Writing, rankings, and ratings: The problem with keeping score

award-ribbon4When I was a kid, my parents were pretty strict about acceptable additions to the decor in my room. While I was eventually allowed to get a cork board where I pinned pictures of crush objects and party invitations, the bulk of the wall space in my room was taken up by two things — books and awards.

The awards ranged from quite respectable medals in the National French and Latin examinations, to pathetic fare such as Most Improved in Physical Education, to the downright weird — after all, I’d been a participant in the Miss New York National Teen-Ager 1987 pageant. Needless to say, I did not win. Who spells teenager like that anyway?

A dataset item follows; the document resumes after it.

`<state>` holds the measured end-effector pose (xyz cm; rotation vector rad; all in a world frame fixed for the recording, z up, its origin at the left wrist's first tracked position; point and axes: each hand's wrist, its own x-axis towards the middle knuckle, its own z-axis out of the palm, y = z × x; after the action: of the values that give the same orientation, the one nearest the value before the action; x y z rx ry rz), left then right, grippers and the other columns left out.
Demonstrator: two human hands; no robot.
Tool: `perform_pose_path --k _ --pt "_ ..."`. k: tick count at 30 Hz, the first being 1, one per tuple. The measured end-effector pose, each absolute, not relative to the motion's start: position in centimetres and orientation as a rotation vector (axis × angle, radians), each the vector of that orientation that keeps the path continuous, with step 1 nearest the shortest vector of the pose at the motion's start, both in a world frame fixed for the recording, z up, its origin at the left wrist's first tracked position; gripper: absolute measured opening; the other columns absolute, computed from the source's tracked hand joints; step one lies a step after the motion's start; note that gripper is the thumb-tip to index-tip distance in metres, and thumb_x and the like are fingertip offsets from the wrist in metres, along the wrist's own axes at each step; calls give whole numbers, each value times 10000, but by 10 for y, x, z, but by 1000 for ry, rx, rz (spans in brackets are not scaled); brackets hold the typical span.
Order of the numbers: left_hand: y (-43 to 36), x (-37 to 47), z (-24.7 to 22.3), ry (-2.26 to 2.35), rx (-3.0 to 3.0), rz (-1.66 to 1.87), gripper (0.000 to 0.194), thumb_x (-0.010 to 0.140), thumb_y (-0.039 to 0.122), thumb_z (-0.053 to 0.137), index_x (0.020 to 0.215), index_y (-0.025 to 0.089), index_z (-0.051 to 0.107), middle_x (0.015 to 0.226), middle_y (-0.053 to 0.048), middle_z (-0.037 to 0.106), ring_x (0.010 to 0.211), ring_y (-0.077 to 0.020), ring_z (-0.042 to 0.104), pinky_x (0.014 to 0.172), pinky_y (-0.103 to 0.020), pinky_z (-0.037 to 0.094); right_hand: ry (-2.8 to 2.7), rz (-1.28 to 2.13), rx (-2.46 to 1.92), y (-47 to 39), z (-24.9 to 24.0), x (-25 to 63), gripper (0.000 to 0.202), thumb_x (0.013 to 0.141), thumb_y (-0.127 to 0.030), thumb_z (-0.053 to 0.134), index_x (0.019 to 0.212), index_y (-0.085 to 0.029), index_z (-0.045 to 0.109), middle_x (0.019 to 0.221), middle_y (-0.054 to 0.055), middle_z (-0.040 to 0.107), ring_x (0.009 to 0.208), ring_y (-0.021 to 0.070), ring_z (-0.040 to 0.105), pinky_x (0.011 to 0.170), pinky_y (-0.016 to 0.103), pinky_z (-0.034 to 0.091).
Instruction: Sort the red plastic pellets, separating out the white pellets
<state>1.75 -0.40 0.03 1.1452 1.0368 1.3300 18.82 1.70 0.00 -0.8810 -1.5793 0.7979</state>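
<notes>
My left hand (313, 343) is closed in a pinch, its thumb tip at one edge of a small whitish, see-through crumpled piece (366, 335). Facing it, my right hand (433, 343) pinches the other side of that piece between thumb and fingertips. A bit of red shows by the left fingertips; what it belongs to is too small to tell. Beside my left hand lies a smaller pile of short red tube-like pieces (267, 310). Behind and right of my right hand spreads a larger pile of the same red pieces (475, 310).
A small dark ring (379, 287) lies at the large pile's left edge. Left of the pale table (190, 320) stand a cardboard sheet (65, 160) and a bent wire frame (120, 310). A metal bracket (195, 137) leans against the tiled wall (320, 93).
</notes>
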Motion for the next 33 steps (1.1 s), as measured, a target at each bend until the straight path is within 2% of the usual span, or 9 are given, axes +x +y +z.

For the years that I slept under those awards my feelings about them were mixed.  Yes, they proclaimed me clever or accomplished or worthwhile or seen, but they also proclaimed me someone who wasn’t — or didn’t think she was — any of those things without them. The awards, in short, were nice when they meant something, but lonely even when they didn’t. I had more of them than party invitations or crush objects on my cork board.  I didn’t get many of the first, and my parents judged me a lot for the second. I learned to keep what I loved secret, and that included loving myself.

Three decades later as a professional writer and awkward human being on the Internet, I’m still learning the lessons of those awards, consigned now to a scrapbook living in a closet.

Awards and rankings can seem like a big part of life for an author. There are Amazon rankings to check (except you don’t need to), Goodreads star ratings to keep tabs on (you don’t need to do that either), contests to enter (totally optional, by the way), and awards to win (completely not live or die).

Let’s face it, awards are fun. They make us feel special, offer a marketing boost, or just give us a sense of hope.  Sometimes they provide us an excuse to dress up. Often, they provide us a list of great books to add to our To Be Read piles.

But awards (and ratings and rankings) can also make us crazy.  I’ve been upfront about my own obsessive and unhelpful interest Amazon rankings in the past. But I have to say, it doesn’t stop there — for me or lots of other people in the genres in which I play. And the reality is, we’re all being ridiculous.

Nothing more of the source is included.